**Brief**
Reproduce the entries exactly.

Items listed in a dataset

◇ ◇ ◇

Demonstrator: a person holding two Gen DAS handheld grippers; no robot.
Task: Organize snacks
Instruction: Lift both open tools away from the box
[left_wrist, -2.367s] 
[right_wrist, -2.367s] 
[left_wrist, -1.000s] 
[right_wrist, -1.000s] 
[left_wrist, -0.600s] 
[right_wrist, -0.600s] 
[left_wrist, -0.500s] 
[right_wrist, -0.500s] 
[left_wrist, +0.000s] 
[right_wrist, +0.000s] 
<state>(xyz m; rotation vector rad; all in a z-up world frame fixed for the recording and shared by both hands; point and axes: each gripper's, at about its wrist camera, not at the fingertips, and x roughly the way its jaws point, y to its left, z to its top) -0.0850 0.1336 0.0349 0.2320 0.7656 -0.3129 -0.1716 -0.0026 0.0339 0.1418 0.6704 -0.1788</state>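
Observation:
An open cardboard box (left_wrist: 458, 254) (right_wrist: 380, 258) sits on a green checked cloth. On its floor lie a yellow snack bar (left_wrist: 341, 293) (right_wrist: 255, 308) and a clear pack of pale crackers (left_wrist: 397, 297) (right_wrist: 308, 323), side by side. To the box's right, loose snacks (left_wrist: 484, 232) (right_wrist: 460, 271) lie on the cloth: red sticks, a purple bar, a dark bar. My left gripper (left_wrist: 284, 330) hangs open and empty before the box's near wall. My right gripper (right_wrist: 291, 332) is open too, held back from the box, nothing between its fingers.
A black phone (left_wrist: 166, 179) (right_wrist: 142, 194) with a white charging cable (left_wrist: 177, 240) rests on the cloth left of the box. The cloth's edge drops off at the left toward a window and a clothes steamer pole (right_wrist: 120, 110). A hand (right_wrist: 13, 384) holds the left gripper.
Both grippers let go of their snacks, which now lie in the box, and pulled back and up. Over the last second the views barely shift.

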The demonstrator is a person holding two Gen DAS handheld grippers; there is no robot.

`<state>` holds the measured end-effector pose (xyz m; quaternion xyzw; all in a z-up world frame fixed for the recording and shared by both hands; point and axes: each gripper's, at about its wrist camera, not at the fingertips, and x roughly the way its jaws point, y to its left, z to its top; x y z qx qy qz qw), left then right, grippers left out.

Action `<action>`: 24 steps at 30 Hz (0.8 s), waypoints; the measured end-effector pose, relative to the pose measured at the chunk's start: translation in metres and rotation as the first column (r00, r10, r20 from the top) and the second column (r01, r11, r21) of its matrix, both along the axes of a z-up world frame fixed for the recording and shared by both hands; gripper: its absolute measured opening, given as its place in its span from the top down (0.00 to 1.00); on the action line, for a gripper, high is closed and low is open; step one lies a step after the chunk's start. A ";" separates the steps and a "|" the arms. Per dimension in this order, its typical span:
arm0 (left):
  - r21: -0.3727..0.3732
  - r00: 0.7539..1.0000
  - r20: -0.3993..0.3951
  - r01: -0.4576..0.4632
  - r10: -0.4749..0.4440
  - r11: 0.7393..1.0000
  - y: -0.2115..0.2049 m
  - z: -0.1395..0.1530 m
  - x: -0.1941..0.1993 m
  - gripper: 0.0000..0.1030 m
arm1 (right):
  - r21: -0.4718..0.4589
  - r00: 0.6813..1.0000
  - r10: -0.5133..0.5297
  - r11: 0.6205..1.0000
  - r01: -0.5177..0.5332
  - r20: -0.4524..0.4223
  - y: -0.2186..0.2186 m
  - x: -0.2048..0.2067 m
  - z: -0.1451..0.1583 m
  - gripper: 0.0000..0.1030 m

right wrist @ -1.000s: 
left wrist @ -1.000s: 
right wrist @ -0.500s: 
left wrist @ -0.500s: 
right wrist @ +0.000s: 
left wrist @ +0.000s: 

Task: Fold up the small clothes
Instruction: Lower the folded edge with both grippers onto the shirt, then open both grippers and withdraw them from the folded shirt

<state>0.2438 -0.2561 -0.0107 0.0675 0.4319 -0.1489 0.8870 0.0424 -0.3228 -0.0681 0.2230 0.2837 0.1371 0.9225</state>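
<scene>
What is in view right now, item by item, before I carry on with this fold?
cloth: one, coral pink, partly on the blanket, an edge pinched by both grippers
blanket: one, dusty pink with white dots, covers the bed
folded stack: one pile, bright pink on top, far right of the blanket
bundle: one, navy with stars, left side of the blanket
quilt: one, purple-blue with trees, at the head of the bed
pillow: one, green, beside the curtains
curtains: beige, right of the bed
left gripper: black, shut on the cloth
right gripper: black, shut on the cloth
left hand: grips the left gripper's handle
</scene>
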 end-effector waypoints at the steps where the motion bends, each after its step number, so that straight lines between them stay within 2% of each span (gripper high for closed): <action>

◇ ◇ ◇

**Reply to the task**
Demonstrator: a person holding two Gen DAS handheld grippers; no robot.
Task: Organize snacks
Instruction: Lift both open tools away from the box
[left_wrist, -2.367s] 
[right_wrist, -2.367s] 
[left_wrist, -1.000s] 
[right_wrist, -1.000s] 
[left_wrist, -0.600s] 
[right_wrist, -0.600s] 
[left_wrist, -0.500s] 
[right_wrist, -0.500s] 
[left_wrist, +0.000s] 
[right_wrist, +0.000s] 
<state>(xyz m; rotation vector rad; all in a z-up world frame fixed for the recording and shared by both hands; point and axes: each gripper's, at about its wrist camera, not at the fingertips, and x roughly the way its jaws point, y to its left, z to its top) -0.0850 0.1336 0.0349 0.2320 0.7656 -0.3129 -0.1716 -0.0026 0.0339 0.1418 0.6704 -0.1788</state>
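Observation:
An open cardboard box (left_wrist: 458, 254) (right_wrist: 380, 258) sits on a green checked cloth. On its floor lie a yellow snack bar (left_wrist: 341, 293) (right_wrist: 255, 308) and a clear pack of pale crackers (left_wrist: 397, 297) (right_wrist: 308, 323), side by side. To the box's right, loose snacks (left_wrist: 484, 232) (right_wrist: 460, 271) lie on the cloth: red sticks, a purple bar, a dark bar. My left gripper (left_wrist: 284, 330) hangs open and empty before the box's near wall. My right gripper (right_wrist: 291, 332) is open too, held back from the box, nothing between its fingers.
A black phone (left_wrist: 166, 179) (right_wrist: 142, 194) with a white charging cable (left_wrist: 177, 240) rests on the cloth left of the box. The cloth's edge drops off at the left toward a window and a clothes steamer pole (right_wrist: 120, 110). A hand (right_wrist: 13, 384) holds the left gripper.
Both grippers let go of their snacks, which now lie in the box, and pulled back and up. Over the last second the views barely shift.
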
The demonstrator is a person holding two Gen DAS handheld grippers; there is no robot.

`<state>` holds the measured end-effector pose (xyz m; quaternion xyzw; all in a z-up world frame fixed for the recording and shared by both hands; point and axes: each gripper's, at about its wrist camera, not at the fingertips, and x roughly the way its jaws point, y to its left, z to its top; x y z qx qy qz qw), left then right, grippers left out.

Action `<action>`: 24 steps at 30 Hz (0.8 s), waypoints; the measured end-effector pose, relative to the pose measured at the chunk's start: translation in metres and rotation as the first column (r00, r10, r20 from the top) and the second column (r01, r11, r21) of its matrix, both along the axes of a z-up world frame fixed for the recording and shared by both hands; gripper: its absolute measured opening, given as its place in its span from the top down (0.00 to 1.00); on the action line, for a gripper, high is closed and low is open; step one lies a step after the chunk's start. A ";" separates the steps and a "|" the arms. Per dimension in this order, its typical span:
arm0 (left):
  - r21: -0.3727..0.3732
  - r00: 0.7539..1.0000
  - r20: -0.3993..0.3951
  - r01: -0.4576..0.4632
  - r10: -0.4749..0.4440
  - r11: 0.7393..1.0000
  - y: -0.2115..0.2049 m
  - z: -0.1395..0.1530 m
  - x: -0.1941..0.1993 m
  - gripper: 0.0000..0.1030 m
arm1 (right):
  - r21: -0.4718..0.4589
  - r00: 0.6813..1.0000
  - r10: -0.5133..0.5297
  - r11: 0.6205..1.0000
  - r01: -0.5177..0.5332
  - r20: -0.4524..0.4223
  - y: -0.2186..0.2186 m
  - x: -0.2048..0.2067 m
  - z: -0.1451..0.1583 m
  - gripper: 0.0000..0.1030 m

right wrist @ -1.000s: 
left wrist @ -1.000s: 
right wrist @ -0.500s: 
left wrist @ -0.500s: 
right wrist @ +0.000s: 
left wrist @ +0.000s: 

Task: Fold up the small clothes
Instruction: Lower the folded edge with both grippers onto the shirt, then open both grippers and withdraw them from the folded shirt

<state>0.2438 -0.2561 -0.0107 0.0675 0.4319 -0.1489 0.8870 0.0424 -0.3228 -0.0681 0.2230 0.2837 0.1371 0.9225</state>
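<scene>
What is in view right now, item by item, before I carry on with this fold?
cloth: one, coral pink, partly on the blanket, an edge pinched by both grippers
blanket: one, dusty pink with white dots, covers the bed
folded stack: one pile, bright pink on top, far right of the blanket
bundle: one, navy with stars, left side of the blanket
quilt: one, purple-blue with trees, at the head of the bed
pillow: one, green, beside the curtains
curtains: beige, right of the bed
left gripper: black, shut on the cloth
right gripper: black, shut on the cloth
left hand: grips the left gripper's handle
</scene>
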 end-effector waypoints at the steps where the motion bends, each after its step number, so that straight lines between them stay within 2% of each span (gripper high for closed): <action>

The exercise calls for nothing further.